Given data START
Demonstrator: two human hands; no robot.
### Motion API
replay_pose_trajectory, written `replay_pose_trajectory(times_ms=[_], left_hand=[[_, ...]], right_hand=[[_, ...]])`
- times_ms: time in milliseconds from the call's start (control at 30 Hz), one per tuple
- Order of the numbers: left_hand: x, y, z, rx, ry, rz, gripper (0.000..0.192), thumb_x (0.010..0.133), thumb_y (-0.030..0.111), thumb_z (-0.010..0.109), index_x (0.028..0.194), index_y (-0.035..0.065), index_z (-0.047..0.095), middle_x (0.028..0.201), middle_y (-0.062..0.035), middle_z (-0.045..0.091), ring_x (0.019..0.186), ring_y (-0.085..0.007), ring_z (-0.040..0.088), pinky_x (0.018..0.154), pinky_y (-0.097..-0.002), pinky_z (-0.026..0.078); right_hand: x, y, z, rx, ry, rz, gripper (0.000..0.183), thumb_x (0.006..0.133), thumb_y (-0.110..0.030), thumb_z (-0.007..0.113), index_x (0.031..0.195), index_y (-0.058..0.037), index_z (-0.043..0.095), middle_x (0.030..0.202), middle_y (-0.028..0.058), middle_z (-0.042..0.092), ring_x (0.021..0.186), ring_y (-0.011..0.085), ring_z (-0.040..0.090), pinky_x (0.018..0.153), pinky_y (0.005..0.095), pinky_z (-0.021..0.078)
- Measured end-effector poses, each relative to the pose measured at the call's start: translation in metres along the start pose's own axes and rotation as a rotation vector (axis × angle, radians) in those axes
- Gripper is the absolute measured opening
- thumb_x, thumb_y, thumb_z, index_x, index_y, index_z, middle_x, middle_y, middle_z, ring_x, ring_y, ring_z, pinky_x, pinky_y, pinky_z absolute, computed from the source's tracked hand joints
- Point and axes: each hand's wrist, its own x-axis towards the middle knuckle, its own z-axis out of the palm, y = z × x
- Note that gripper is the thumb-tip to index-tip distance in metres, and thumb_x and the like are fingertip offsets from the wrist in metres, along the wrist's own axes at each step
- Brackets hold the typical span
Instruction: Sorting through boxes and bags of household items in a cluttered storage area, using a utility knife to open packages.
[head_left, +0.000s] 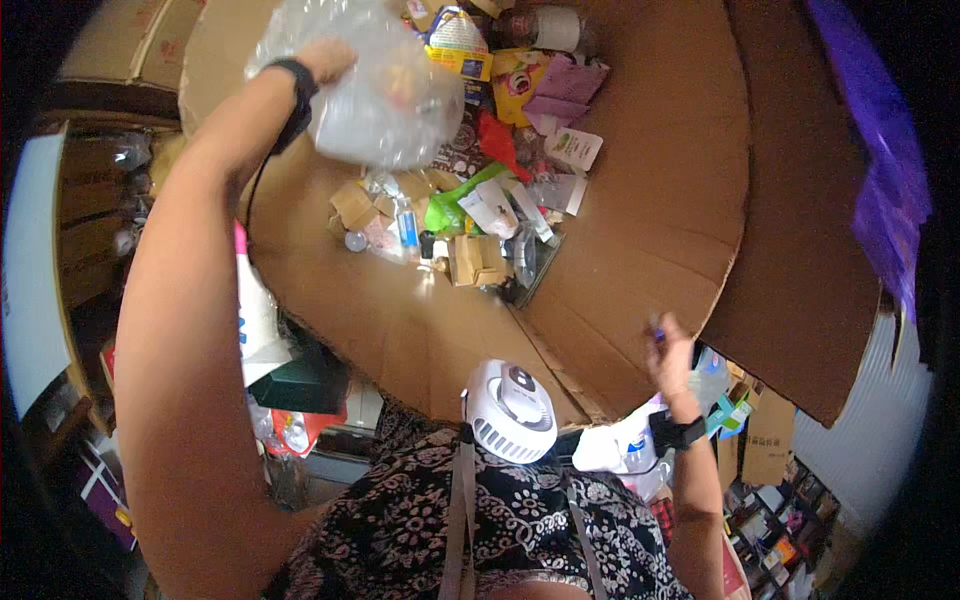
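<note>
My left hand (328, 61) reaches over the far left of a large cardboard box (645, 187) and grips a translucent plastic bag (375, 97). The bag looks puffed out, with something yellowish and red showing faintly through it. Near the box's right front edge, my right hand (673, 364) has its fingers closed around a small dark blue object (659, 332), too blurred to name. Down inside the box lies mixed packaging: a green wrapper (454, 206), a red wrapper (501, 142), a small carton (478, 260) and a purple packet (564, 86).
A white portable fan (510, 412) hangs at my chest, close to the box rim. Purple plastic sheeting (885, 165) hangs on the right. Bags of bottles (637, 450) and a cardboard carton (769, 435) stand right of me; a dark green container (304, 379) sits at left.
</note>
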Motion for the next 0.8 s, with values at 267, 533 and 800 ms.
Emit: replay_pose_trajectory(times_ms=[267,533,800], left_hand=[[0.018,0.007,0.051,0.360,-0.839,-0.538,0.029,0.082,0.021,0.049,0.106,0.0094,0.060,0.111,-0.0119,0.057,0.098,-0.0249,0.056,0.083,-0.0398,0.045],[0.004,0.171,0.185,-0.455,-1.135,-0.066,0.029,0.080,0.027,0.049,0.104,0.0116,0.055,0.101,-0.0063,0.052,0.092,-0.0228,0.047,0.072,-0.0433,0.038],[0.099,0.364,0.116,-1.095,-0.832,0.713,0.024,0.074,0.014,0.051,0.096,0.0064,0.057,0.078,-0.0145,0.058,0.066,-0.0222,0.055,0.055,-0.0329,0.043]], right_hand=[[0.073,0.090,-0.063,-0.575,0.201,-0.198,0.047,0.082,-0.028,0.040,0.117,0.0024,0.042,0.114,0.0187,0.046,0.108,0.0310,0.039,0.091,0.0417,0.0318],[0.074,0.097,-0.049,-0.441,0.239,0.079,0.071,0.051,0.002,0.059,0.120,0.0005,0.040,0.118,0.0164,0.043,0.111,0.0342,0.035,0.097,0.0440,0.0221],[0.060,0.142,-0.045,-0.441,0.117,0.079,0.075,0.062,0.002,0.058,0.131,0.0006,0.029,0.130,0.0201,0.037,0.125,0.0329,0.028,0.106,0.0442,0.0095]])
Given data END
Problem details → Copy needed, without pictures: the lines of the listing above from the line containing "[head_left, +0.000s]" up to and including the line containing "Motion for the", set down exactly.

Solution →
[head_left, +0.000s] 
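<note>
My left hand (328, 61) reaches over the far left of a large cardboard box (645, 187) and grips a translucent plastic bag (375, 97). The bag looks puffed out, with something yellowish and red showing faintly through it. Near the box's right front edge, my right hand (673, 364) has its fingers closed around a small dark blue object (659, 332), too blurred to name. Down inside the box lies mixed packaging: a green wrapper (454, 206), a red wrapper (501, 142), a small carton (478, 260) and a purple packet (564, 86).
A white portable fan (510, 412) hangs at my chest, close to the box rim. Purple plastic sheeting (885, 165) hangs on the right. Bags of bottles (637, 450) and a cardboard carton (769, 435) stand right of me; a dark green container (304, 379) sits at left.
</note>
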Motion for the next 0.8 s, with values at 267, 533 and 800 ms.

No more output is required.